[Task statement] The full set of lines below has to be written out again exactly.

[Available data]
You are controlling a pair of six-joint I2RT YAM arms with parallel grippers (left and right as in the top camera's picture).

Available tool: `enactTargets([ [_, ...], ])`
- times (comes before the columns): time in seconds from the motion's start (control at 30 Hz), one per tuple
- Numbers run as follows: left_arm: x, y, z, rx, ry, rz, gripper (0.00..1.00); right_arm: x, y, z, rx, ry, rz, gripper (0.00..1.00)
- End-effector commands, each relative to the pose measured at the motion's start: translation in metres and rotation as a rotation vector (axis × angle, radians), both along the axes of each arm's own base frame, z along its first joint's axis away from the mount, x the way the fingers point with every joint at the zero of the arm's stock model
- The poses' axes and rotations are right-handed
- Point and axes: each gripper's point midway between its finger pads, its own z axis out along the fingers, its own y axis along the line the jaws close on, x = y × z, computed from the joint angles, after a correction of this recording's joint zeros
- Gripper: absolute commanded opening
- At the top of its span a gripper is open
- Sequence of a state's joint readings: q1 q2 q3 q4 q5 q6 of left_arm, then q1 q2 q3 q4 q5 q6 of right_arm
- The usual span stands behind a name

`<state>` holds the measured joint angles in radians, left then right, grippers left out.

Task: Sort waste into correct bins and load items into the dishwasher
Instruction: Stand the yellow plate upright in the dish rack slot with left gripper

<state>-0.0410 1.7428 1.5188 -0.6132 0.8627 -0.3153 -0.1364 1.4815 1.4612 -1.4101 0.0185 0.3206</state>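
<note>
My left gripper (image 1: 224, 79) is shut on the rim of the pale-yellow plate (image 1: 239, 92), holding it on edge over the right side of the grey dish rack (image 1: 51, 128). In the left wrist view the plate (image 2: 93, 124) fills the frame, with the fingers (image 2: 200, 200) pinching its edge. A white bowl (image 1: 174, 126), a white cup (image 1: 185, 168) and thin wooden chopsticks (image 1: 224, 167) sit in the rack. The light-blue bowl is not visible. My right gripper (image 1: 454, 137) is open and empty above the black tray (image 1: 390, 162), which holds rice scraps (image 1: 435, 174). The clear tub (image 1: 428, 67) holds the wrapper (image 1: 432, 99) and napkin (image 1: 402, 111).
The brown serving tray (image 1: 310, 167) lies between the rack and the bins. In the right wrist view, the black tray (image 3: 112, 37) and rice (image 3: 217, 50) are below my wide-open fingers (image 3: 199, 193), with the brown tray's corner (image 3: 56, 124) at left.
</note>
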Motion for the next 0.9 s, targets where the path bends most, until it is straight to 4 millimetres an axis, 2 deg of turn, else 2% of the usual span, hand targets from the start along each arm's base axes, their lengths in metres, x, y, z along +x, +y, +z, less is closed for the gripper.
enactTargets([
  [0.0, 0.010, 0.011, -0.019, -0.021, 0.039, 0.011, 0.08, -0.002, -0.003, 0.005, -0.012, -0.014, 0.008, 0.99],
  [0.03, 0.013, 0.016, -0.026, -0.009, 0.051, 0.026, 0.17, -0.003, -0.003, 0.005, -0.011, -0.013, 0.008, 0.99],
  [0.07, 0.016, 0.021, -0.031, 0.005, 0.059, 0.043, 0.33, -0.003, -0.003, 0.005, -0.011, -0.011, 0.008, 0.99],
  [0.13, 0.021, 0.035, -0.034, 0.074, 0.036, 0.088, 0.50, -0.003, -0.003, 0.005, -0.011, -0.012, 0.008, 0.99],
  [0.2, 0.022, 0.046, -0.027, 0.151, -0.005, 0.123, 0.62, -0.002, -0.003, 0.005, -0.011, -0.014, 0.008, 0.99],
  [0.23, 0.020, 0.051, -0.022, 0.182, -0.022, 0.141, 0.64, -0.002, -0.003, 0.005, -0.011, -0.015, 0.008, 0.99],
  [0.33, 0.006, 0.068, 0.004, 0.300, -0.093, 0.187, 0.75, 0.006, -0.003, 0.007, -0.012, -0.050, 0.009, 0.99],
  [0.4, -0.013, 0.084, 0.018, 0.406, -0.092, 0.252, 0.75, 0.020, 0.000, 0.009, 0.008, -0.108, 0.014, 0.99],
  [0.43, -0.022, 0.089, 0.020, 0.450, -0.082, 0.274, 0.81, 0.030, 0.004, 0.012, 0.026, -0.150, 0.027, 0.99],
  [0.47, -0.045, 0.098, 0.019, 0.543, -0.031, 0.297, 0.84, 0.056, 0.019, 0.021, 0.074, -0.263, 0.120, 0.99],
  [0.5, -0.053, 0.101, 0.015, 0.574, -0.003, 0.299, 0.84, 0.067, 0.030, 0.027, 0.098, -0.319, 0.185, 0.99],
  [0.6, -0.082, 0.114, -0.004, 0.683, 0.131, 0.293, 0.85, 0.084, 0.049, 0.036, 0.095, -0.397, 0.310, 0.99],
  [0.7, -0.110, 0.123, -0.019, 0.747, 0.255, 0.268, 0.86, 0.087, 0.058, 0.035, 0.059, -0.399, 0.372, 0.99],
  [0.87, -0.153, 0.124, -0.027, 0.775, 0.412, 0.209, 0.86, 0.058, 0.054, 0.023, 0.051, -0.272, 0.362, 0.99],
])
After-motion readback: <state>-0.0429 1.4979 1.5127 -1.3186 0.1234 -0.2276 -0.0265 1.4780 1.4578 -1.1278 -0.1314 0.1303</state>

[Your response]
You are controlling a pair of six-joint I2RT YAM arms with parallel grippers (left and right as in the top camera's picture).

Available tool: `enactTargets([ [_, ...], ])`
- times (comes before the columns): time in seconds from the motion's start (control at 30 Hz), one per tuple
- Numbers run as follows: left_arm: x, y, z, rx, ry, rz, gripper (0.00..1.00); right_arm: x, y, z, rx, ry, rz, gripper (0.00..1.00)
- End-effector commands, each relative to the pose measured at the motion's start: translation in metres and rotation as a rotation vector (axis × angle, radians), both along the axes of each arm's own base frame, z along its first joint's axis away from the mount, x the way the fingers point with every joint at the zero of the arm's stock model
- The poses' axes and rotations are right-handed
- Point and axes: each gripper's point midway between its finger pads, its own z axis out along the fingers, its own y axis along the line the jaws close on, x = y × z, computed from the joint angles, after a correction of this recording's joint zeros
- Gripper: absolute commanded opening
- At the top of its span a gripper is open
- Sequence of a state's joint readings: q1 q2 q3 q4 q5 q6 of left_arm, then q1 q2 q3 q4 q5 q6 of right_arm
- The usual span stands behind a name

`<state>` holds the measured joint angles in radians, left then right, grippers left out.

Task: Sort waste into correct bins and load items into the dishwasher
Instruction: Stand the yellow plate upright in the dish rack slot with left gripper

<state>-0.0410 1.7428 1.5188 -0.6132 0.8627 -0.3153 -0.1364 1.4815 1.4612 -1.4101 0.0185 0.3206</state>
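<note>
My left gripper (image 1: 224, 79) is shut on the rim of the pale-yellow plate (image 1: 239, 92), holding it on edge over the right side of the grey dish rack (image 1: 51, 128). In the left wrist view the plate (image 2: 93, 124) fills the frame, with the fingers (image 2: 200, 200) pinching its edge. A white bowl (image 1: 174, 126), a white cup (image 1: 185, 168) and thin wooden chopsticks (image 1: 224, 167) sit in the rack. The light-blue bowl is not visible. My right gripper (image 1: 454, 137) is open and empty above the black tray (image 1: 390, 162), which holds rice scraps (image 1: 435, 174). The clear tub (image 1: 428, 67) holds the wrapper (image 1: 432, 99) and napkin (image 1: 402, 111).
The brown serving tray (image 1: 310, 167) lies between the rack and the bins. In the right wrist view, the black tray (image 3: 112, 37) and rice (image 3: 217, 50) are below my wide-open fingers (image 3: 199, 193), with the brown tray's corner (image 3: 56, 124) at left.
</note>
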Motion for the next 0.9 s, targets where the path bends most, until it is straight to 4 millimetres an axis, 2 deg of turn, else 2% of the usual span, hand targets from the start along each arm's base axes, their lengths in metres, x, y, z along +x, +y, +z, less is closed for the gripper.
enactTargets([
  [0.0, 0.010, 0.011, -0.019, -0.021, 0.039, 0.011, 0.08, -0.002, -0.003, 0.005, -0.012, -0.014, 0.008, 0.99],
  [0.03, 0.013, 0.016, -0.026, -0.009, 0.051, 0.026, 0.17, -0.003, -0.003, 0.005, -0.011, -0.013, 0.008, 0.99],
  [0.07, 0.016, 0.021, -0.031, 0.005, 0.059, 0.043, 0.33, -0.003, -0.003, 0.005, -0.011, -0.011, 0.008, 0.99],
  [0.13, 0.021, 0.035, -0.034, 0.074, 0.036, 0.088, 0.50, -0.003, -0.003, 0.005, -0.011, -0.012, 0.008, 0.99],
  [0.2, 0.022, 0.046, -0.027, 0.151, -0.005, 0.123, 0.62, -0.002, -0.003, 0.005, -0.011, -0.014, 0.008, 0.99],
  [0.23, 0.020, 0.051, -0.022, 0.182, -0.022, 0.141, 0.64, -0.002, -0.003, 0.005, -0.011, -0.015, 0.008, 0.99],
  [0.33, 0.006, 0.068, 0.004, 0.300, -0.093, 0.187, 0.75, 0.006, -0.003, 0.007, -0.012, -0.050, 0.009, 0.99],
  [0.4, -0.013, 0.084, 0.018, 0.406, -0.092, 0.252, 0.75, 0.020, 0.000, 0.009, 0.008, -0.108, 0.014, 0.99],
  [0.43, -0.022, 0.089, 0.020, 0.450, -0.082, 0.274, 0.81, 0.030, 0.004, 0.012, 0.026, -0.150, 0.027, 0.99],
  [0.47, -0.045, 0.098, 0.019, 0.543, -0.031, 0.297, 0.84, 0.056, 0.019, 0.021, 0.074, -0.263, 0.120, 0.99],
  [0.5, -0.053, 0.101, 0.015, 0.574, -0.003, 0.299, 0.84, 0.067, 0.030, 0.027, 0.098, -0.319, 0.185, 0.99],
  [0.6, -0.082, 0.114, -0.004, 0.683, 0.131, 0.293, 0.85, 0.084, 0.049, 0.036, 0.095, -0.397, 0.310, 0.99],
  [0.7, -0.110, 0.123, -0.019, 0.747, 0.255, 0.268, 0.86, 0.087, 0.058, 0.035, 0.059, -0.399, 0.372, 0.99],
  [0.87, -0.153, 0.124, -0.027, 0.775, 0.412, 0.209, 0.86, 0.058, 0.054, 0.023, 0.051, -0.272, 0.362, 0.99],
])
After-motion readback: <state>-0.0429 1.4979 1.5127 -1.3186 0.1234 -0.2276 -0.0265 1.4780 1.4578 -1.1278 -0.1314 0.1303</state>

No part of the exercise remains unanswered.